Les scientifiques des Universités de Grenade et de Las Palmas de Gran Canaria ont analysé les données recueillies pendant 6 ans auprès de 8964 individus n’ayant jamais reçu de diagnostic de dépression au début de l’enquête. Un questionnaire leur a été soumis tous les 2 ans sur leur mode de vie et leurs consommations alimentaires. A cours de l’étude, 493 participants ont été diagnostiqués dépressifs.
L’analyse des résultats montre une relation positive entre la consommation de restauration rapide et les troubles dépressifs: ceux qui consommaient le plus ce type de nourriture avaient un risque accru de 51 % de souffrir de dépression par rapport à ceux qui en consommaient le moins.
Cet effet serait « dose-dépendant », c’est à dire que plus on mange de ce type d’aliments, plus le risque s’élève. Même une faible consommation était liée à un risque significativement supérieur. Des résultats semblables ont également été retrouvés sur la consommation de pâtisseries industrielles (viennoiseries, beignets…)
Ces résultats viennent corroborer ceux obtenus préalablement en 2011 par une autre étude dans le cadre du même projet, le Sun Project, publiés dans la revue médicale en ligne PloS One. 12059 personnes avaient été suivies pendant plus de 6 mois, et l’enquête concluait à un risque de dépression de 42 % plus élevé chez les consommateurs de fast-food.

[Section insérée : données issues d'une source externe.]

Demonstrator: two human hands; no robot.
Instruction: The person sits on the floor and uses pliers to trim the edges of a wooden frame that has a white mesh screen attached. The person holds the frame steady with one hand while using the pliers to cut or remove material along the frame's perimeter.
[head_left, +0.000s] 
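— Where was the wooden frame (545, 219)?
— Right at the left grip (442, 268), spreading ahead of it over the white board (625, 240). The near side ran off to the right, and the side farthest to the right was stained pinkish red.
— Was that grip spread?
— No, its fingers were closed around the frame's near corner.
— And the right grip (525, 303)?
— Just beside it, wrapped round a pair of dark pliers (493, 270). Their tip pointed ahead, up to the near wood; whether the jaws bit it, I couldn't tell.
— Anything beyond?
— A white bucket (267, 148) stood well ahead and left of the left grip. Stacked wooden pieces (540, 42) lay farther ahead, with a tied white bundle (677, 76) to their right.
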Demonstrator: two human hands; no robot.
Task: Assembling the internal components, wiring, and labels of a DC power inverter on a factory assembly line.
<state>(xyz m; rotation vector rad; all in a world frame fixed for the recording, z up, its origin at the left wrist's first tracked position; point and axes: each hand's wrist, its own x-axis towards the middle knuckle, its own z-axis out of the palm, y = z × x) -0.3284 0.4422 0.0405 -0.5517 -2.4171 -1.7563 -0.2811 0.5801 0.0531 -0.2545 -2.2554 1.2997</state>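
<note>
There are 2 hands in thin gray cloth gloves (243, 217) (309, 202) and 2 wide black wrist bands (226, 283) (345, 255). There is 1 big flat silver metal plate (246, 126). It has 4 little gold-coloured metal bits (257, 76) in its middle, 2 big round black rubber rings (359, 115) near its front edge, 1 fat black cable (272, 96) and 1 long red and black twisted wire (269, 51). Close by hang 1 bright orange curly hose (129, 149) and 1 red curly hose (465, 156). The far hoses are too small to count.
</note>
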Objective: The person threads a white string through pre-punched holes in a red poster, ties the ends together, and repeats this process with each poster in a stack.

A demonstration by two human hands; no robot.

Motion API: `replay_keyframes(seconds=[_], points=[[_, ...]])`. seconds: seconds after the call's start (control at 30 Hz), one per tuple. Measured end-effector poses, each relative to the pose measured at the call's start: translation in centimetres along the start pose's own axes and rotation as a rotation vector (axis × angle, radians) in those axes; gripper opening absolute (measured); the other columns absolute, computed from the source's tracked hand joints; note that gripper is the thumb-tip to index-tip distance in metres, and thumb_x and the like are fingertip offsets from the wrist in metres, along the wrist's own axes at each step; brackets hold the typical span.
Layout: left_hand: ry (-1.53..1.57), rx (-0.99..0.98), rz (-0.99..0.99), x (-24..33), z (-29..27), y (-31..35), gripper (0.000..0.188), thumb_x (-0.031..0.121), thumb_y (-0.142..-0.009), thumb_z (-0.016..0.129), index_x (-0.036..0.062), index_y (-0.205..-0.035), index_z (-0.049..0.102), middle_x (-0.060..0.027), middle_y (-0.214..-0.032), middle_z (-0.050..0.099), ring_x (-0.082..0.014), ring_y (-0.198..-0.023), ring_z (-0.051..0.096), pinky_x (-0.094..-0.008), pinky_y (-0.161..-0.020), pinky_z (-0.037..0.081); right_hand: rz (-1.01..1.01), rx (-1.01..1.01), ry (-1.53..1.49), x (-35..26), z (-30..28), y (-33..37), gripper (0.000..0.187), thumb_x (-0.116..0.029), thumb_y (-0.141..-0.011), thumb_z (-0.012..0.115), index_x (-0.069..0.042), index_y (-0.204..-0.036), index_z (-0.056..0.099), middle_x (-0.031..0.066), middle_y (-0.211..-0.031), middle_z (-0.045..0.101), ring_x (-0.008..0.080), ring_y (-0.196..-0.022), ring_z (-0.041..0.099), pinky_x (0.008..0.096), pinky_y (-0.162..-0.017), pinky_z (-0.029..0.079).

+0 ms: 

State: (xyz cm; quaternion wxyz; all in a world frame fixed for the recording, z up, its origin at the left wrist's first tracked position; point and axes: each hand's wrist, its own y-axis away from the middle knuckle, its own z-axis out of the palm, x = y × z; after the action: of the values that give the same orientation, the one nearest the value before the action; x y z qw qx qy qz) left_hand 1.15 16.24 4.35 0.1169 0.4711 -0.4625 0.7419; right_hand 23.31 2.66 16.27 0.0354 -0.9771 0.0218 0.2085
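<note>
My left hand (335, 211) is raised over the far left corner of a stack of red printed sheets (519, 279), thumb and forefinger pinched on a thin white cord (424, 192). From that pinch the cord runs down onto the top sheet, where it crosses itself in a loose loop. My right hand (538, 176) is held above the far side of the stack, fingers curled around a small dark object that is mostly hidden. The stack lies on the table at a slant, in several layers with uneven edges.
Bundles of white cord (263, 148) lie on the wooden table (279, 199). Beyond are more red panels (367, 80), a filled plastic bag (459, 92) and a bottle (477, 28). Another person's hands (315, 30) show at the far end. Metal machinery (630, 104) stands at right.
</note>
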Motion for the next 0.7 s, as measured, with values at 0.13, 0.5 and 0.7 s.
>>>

Quant aux hypothèses avancées pour expliquer de tels chiffres, celle privilégiée par les auteurs de l’étude est « la présence importante de gras de type trans dans ce type d’aliments ». Ces gras peuvent avoir des effets négatifs sur différents systèmes biologiques, sur le risque de maladie cardio-vasculaire, mais aussi de dépression. » Ces acides gras trans seraient susceptibles d’augmenter la production de cytokines inflammatoires, qui diminuent la synthèse de neurotransmetteurs (ceux-ci baissent en cas de maladie mentale) et de neurotrophines, autres éléments liés au bon fonctionnement des neurones.
Les résultats de la précédente étude du Sun Project montraient que les personnes consommant le plus d’acides gras trans avaient un risque jusqu’à 48 plus élevé que celles n’en consommant pas. Selon les chercheurs, l’augmentation de l’incidence de la dépression ces dernières années pourrait être en partie due aux changements des sources de matières grasses dans l’alimentation occidentale, où certaines « graisses bénéfiques » ont été substituées par des graisses saturées et trans.

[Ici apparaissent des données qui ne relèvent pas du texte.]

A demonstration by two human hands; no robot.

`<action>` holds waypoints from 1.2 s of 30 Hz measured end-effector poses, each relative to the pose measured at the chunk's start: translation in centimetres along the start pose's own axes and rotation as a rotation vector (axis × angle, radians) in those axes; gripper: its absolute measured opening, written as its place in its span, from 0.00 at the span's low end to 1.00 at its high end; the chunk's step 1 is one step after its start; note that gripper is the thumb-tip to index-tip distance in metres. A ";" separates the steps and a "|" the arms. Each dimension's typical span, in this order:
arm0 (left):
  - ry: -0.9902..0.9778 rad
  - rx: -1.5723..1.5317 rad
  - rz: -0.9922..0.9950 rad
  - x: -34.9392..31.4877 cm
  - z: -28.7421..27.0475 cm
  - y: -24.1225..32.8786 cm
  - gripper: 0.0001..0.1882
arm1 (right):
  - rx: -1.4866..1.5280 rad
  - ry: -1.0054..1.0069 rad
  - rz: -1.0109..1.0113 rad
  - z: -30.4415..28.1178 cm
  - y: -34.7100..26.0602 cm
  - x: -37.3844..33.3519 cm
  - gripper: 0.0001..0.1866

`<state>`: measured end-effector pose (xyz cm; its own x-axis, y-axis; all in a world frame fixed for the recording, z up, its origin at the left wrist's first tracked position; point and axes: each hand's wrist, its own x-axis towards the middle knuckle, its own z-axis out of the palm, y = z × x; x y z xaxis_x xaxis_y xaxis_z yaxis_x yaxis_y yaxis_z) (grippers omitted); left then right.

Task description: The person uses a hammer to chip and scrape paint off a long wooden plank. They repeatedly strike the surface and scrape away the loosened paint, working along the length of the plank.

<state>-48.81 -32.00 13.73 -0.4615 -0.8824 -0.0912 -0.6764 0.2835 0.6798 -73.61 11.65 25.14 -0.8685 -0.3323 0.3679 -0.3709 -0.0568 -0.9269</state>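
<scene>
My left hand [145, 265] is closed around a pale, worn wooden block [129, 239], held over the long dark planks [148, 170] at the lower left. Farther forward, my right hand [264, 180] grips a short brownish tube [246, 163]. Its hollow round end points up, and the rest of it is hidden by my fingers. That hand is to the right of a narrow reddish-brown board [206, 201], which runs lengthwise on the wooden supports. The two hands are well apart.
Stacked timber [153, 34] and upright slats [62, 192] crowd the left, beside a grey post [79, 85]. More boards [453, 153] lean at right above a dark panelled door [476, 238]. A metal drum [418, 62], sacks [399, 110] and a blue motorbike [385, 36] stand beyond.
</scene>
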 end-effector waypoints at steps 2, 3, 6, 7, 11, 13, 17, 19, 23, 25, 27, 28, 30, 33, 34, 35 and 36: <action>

Au vu de ces résultats, il vient forcément à l’idée d’envisager également la relation inverse de causse à effet: ne serait-ce pas l’état de déprime ou de dépression qui amènerait à se tourner vers ces choix alimentaires ? Car la « junk food » apporte une satisfaction immédiate, ne nécessite aucun effort de préparation, voire même de mastication, est disponible à tout moment et créée une sorte de dépendance…Ce n’est pas une explication plausible aux yeux des chercheurs du fait que « l’étude est basée sur des gens qui n’avaient pas de dépression quand ils ont commencé à répondre aux questionnaires ».

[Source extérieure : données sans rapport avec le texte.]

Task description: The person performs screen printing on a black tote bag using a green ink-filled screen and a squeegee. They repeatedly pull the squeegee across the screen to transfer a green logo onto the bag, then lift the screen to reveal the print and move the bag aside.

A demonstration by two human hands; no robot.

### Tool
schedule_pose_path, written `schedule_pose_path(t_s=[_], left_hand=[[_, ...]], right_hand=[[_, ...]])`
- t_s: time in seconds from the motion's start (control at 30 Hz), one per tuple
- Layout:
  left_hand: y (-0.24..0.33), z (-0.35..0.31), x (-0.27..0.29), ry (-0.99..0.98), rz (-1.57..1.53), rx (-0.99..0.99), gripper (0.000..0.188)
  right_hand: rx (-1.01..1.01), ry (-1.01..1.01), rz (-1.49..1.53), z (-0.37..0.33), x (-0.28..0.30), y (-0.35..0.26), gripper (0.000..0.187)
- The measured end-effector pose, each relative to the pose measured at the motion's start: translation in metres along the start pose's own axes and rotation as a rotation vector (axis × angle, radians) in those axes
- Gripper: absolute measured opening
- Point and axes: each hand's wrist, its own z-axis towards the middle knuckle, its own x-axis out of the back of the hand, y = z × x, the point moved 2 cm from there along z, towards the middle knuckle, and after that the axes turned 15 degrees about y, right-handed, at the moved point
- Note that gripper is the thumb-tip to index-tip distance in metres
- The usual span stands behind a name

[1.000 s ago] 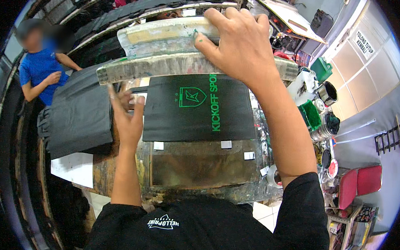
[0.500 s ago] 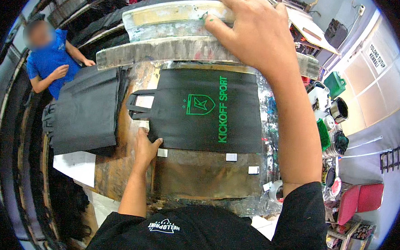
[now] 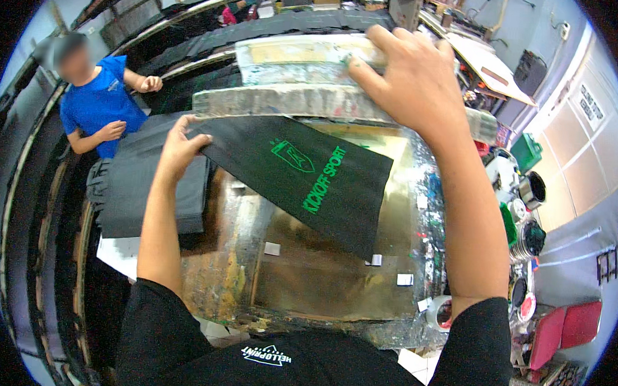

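Note:
A black tote bag (image 3: 354, 199) with a green crest and green lettering hangs slanted over the work board (image 3: 318, 288). My left hand (image 3: 180, 146) pinches its upper left end between thumb and fingers, and the bag's handles are hidden there. Beyond the board, a paint-stained screen-printing frame (image 3: 286, 99) stands tilted up. My right hand (image 3: 421, 80) is closed over the frame's top edge, thumb on the near side. Small white tabs (image 3: 405, 279) stick to the board along its near and right parts.
A stack of black bags (image 3: 156, 202) lies left of the board. Behind it stands a person in a blue shirt (image 3: 104, 105). Paint cans and tubs (image 3: 533, 189) line the right side, with a tape roll (image 3: 441, 312) by the board's edge. A red chair (image 3: 560, 330) stands lower right.
My left hand has lifted the bag off the board and swung its end up and left, turning the bag. My right hand stays on the raised frame. The person's hand left the stack.

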Motion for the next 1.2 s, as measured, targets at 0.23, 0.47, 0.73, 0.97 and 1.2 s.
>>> schedule_pose_path(t_s=[0.23, 0.47, 0.73, 0.97, 1.2], left_hand=[[-0.052, 0.052, 0.164, 0.134, 0.197, 0.171, 0.057], [-0.173, 0.072, 0.260, 0.562, 0.294, 0.304, 0.074], [-0.117, -0.034, 0.175, 1.055, 0.712, -0.570, 0.042], [-0.039, -0.111, 0.106, 0.439, 0.643, -0.907, 0.024], [-0.108, -0.128, 0.113, 0.069, 0.895, -0.623, 0.071]], right_hand=[[0.001, 0.020, -0.001, 0.001, 0.003, -0.008, 0.050], [0.007, 0.016, 0.030, 0.005, 0.001, -0.005, 0.045], [0.009, -0.017, 0.016, 0.003, 0.000, -0.006, 0.043], [0.027, -0.001, -0.005, 0.004, 0.003, -0.001, 0.047], [0.019, -0.044, 0.035, 0.001, 0.000, -0.002, 0.047]])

La dépression affecte 121 millions de personnes dans le monde mais peu de choses sont connues à ce jour sur le rôle de l’alimentation dans le développement de troubles dépressifs. Les auteurs rappellent cependant que des études antérieures suggèrent le rôle préventif de certains nutriments et aliments, tels que les vitamines du groupe B, les acides gras oméga-3, l’huile d’olive et le régime méditerranéen en général…
Il faut dire que les participants ayant la plus grosse consommation de nourriture de type fast food étaient aussi susceptibles d’être célibataires, sédentaires, de fumer, de travailler plus de 45 heures par semaine et de manger moins de fruits et légumes, de poisson, de noix, de légumineuses et d’huile d’olive!
On peut aussi se demander si une relation moins directe de cause à effet entre consommation de junk food et dépression est possible, en cherchant les raisons qui ont fait que ces personnes se sont tournées vers ce type d’aliments: rythme de vie…
Bien que des études complémentaires soient nécessaires pour confirmer le lient entre les graisses utilisées en industrie agro-alimentaire et les troubles nerveux, la consommation, mais aussi la fabrication, de fast-food et de pâtisseries industrielles devrait être mieux contrôlée étant donné son impact sur la santé physique et mentale.